What you should do
Your answer should be the data below, reproduced with nothing changed.

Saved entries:
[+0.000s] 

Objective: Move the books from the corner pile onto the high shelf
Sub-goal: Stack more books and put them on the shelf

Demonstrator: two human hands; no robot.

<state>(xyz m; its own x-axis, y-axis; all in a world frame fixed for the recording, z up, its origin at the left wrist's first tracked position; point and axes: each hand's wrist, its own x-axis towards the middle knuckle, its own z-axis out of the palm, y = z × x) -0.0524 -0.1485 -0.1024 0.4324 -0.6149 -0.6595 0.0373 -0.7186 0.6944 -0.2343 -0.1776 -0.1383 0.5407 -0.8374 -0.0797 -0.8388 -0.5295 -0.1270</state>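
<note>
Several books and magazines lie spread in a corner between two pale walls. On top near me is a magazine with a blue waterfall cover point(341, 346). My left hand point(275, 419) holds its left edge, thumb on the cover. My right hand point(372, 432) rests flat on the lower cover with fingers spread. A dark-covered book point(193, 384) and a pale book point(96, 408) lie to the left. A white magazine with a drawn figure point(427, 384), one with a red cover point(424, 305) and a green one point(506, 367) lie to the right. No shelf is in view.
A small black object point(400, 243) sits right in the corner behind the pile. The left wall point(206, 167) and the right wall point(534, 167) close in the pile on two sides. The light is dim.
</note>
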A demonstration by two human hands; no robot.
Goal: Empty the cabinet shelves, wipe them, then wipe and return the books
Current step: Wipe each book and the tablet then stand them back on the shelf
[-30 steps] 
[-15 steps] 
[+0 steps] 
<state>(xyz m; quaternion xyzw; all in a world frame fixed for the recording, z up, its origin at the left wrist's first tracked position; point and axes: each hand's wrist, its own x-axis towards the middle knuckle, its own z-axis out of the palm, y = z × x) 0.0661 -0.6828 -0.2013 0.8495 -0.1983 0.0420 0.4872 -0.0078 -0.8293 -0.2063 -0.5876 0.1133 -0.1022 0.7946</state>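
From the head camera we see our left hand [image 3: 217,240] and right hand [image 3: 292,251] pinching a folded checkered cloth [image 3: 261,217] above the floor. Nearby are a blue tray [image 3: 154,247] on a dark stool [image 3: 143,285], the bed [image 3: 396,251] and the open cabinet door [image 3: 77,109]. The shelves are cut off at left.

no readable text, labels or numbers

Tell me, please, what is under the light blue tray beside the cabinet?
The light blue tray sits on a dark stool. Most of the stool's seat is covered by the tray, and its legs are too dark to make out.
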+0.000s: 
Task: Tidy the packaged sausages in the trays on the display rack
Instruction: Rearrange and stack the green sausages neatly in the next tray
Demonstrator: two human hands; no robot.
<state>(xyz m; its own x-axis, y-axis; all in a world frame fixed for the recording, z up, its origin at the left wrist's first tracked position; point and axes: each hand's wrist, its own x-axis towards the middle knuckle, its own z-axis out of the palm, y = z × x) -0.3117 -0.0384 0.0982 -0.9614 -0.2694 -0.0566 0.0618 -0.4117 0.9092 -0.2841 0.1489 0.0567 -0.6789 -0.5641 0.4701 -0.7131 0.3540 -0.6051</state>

Exercise response
[+0.000s] 

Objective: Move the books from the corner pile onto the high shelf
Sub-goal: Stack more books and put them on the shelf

Demonstrator: two human hands; no robot.

<state>(xyz m; its own x-axis, y-axis; all in a world frame fixed for the recording, z up, its origin at the left wrist's first tracked position; point and axes: each hand's wrist, its own x-axis towards the middle knuckle, its own z-axis out of the palm, y = z × x) -0.0524 -0.1485 -0.1024 0.4324 -0.6149 -0.6595 0.0373 -0.7186 0.6944 -0.2343 -0.1776 -0.1383 0.5407 -0.8374 -0.0797 -0.8388 -0.5295 -0.1270</state>
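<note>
Several books and magazines lie spread in a corner between two pale walls. On top near me is a magazine with a blue waterfall cover point(341, 346). My left hand point(275, 419) holds its left edge, thumb on the cover. My right hand point(372, 432) rests flat on the lower cover with fingers spread. A dark-covered book point(193, 384) and a pale book point(96, 408) lie to the left. A white magazine with a drawn figure point(427, 384), one with a red cover point(424, 305) and a green one point(506, 367) lie to the right. No shelf is in view.
A small black object point(400, 243) sits right in the corner behind the pile. The left wall point(206, 167) and the right wall point(534, 167) close in the pile on two sides. The light is dim.
</note>
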A demonstration by two human hands; no robot.
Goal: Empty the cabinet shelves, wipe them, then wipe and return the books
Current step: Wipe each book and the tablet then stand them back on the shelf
[-30 steps] 
[-15 steps] 
[+0 steps] 
<state>(xyz m; quaternion xyzw; all in a world frame fixed for the recording, z up, its origin at the left wrist's first tracked position; point and axes: each hand's wrist, its own x-axis towards the middle knuckle, its own z-axis out of the palm, y = z × x) 0.0661 -0.6828 -0.2013 0.8495 -0.1983 0.0420 0.4872 -0.0078 -0.8293 -0.2063 -0.5876 0.1133 -0.1022 0.7946</state>
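From the head camera we see our left hand [image 3: 217,240] and right hand [image 3: 292,251] pinching a folded checkered cloth [image 3: 261,217] above the floor. Nearby are a blue tray [image 3: 154,247] on a dark stool [image 3: 143,285], the bed [image 3: 396,251] and the open cabinet door [image 3: 77,109]. The shelves are cut off at left.

no readable text, labels or numbers

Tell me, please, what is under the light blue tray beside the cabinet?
The light blue tray sits on a dark stool. Most of the stool's seat is covered by the tray, and its legs are too dark to make out.
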+0.000s: 
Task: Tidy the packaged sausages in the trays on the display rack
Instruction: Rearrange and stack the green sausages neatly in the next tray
Demonstrator: two human hands; no robot.
<state>(xyz m; its own x-axis, y-axis; all in a world frame fixed for the recording, z up, its origin at the left wrist's first tracked position; point and axes: each hand's wrist, its own x-axis towards the middle knuckle, its own z-axis out of the palm, y = z × x) -0.3117 -0.0384 0.0982 -0.9614 -0.2694 -0.0566 0.0618 -0.4117 0.9092 -0.2841 0.1489 0.0567 -0.6789 -0.5641 0.4701 -0.7131 0.3540 -0.6051</state>

Response complete; there is no more output.